Updated on 2024-11-06 GMT+08:00

Alarms

The IoT platform generates an alarm when it detects that the alarm triggering condition set in a rule is met or the device message reporting rate exceeds the threshold preset on the platform. Pay close attention to the alarms and handle them in a timely manner to ensure the normal device running.

Alarms are classified into rule alarms, system alarms, and custom metric alarms.
  • Rule alarms: If you set the action Report alarms when configuring a device linkage rule and define the alarm properties and severity, the platform reports an alarm when the trigger condition is met. For example, if a smart water meter does not report data for three consecutive days, the platform generates an alarm to notify maintenance personnel of the water meter fault. Maintenance personnel then locate the faulty water meter based on the alarm information and repair it promptly.
  • System alarms: When some resources of a user, for example, the number of devices, reach the upper limit of the user quota, the IoTDA platform reports a system alarm to the AOM. This type of alarm is automatically triggered by the IoTDA platform, but notification rules need to be configured. Table 1 lists the system alarms.
    Table 1 System alarms

    Alarm

    Description

    MQTT Message Flow Control for a Single Device

    When the volume of data sent by an MQTT device per second exceeds the threshold (3 KB/s by default), the platform starts flow control on the MQTT device and generates this alarm.

    Device Upstream Messages Exceeding the Tenant Flow Control

    The sum of the upstream message rate and connection setup rate exceeds the threshold. (PUBLISH indicates upstream message, CONNECT indicates connection setup, and BANDWIDTH indicates bandwidth.) By default, the rate of upstream messages is 500 messages per second in the basic edition, and the rate of link setup is 100 messages per second in the basic edition. For details about the standard and enterprise editions, see Specifications. If the rate exceeds the default value, flow control will be performed and an alarm will be generated.

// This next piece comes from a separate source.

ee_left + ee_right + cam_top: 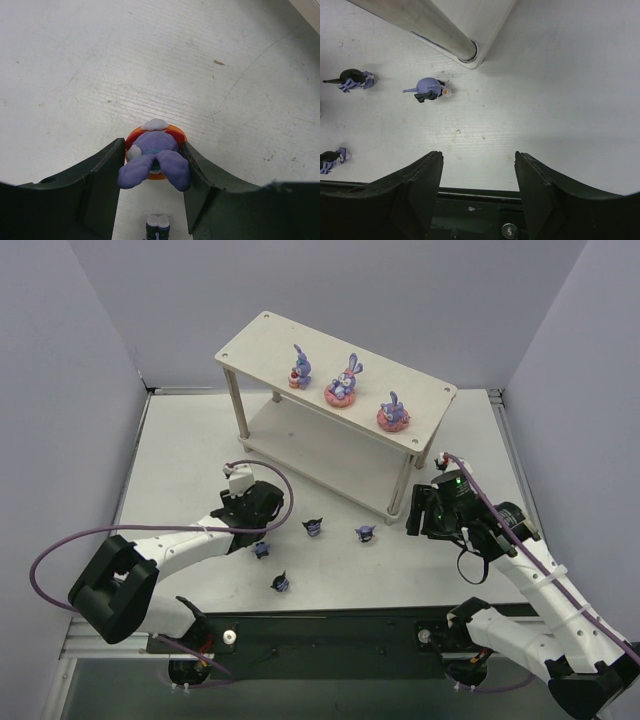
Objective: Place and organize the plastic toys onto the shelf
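From the left wrist, a dark blue figure at six o'clock is cut off by the bottom edge. Whether the left gripper truly touches the purple rabbit is unclear. Overhead, that rabbit hides beneath the left arm. From the right wrist, the shelf runs off at eleven o'clock, and a second blue figure is clipped at nine o'clock.

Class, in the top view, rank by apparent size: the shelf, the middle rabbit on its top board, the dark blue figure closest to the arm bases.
1. shelf
2. middle rabbit
3. dark blue figure
All clearly different.
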Available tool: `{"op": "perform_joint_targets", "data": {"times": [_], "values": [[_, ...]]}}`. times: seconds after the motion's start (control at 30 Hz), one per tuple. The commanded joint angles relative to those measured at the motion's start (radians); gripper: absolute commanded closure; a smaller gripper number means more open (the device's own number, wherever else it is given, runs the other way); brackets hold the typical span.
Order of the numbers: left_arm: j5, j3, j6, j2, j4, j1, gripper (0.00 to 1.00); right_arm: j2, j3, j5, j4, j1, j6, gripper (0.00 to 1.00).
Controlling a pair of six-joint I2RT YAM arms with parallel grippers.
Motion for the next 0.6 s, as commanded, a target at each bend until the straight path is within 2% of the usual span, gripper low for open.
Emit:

    Number of User Devices Reaching the Threshold

    This alarm is generated when the number of registered user devices reaches 80% or 100% of the instance threshold (50,000 for the basic edition, and 20 times of the number of online devices for the standard or enterprise edition. For details, see Specifications).

    Number of Online User Devices Reaching the Threshold

    This alarm is generated when the number of online user devices reaches 80% or 100% of the threshold. (The threshold depends on the number of purchased units. For the standard or enterprise edition, see Specifications.) When the number of online user devices exceeds the threshold, device access is rejected. The alarm is triggered once an hour.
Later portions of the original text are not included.